Burge views this drug-enhanced connectivity as an escape from our modern, disconnected society. “We’re feeling increasingly isolated as a culture, with technology and increased mediation… spending less and less time in physical places,” he says. “And so the group sometimes describes a tribal feeling of dancing in these large groups of people in a synchronized way has this feeling of connection and intimacy that people are seeking with EDM culture.”
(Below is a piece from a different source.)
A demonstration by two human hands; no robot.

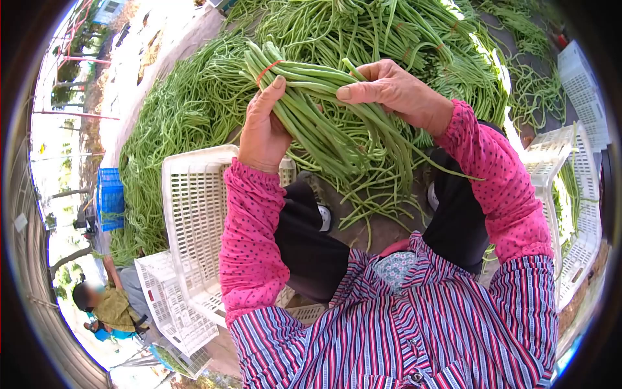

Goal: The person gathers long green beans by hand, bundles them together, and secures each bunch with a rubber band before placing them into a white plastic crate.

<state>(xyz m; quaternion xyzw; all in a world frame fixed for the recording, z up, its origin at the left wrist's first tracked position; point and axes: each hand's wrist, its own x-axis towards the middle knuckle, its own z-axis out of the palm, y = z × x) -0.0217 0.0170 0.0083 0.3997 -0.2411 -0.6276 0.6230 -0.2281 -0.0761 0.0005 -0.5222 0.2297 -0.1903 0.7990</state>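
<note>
Heaped long beans (194,110) are carpeting the ground.
I'm clamping both hands, left hand (262,129) and right hand (392,87), around a slender, smooth green bundle (324,123) beside a perforated white plastic crate (194,214).

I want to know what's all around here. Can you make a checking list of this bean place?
Surface: ground, mostly covered by a pile of long beans.
Job's things: bundle of long beans tied with a red rubber band.
Clutter: white plastic crates on both sides; blue crate farther off.
Grippers: left hand and right hand both grip the bundle.
Cables: nothing seen.
Surroundings: outdoors, sunlit; another person sits at lower left.
</note>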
Shulgin himself has remarked on the way squished EDM audiences support the spirit of community that MDMA fosters. “It seems that MDMA allows most people to accept other people — that is one of the reasons the drug is so successful at raves,” he said in Julie Holland’s “The Godparents of MDMA: An Interview with Ann and Sasha Shulgin.”

At the same time, there’s a move to bring MDMA back to the therapeutic settings Shulgin first deemed it appropriate for. The Multidisciplinary Association for Psychedelic Studies has been conducting experiments on its use for treating PTSD. The first two trials have shown promising results, and if the third goes as well, the drug could get FDA approval as soon as 2021.

But for now at least, the drug has found a home at the clubs and festivals that have integrated it into the raving experience. EDM and MDMA have become inextricably linked, not just with each other, but also with the culture they’ve co-created: One where the dancing is a spiritual ritual, the audience members are the performers, and all of them are unconditionally welcomed.  

In fact, Holland doesn’t see MDMA’s medicinal and musical uses as separate entities. “There is something therapeutic about recreation, and about dance, and about a sense of community and tribal gathering,” she told me. “That feeds into some very deep, long, evolved hard wiring for us, the tribal dance component. So, for some people, that sort of feeling — where everyone seems connected, you are part of the whole, there is a ‘group mind’ on the dance floor — that experience can be in and of itself therapeutic.”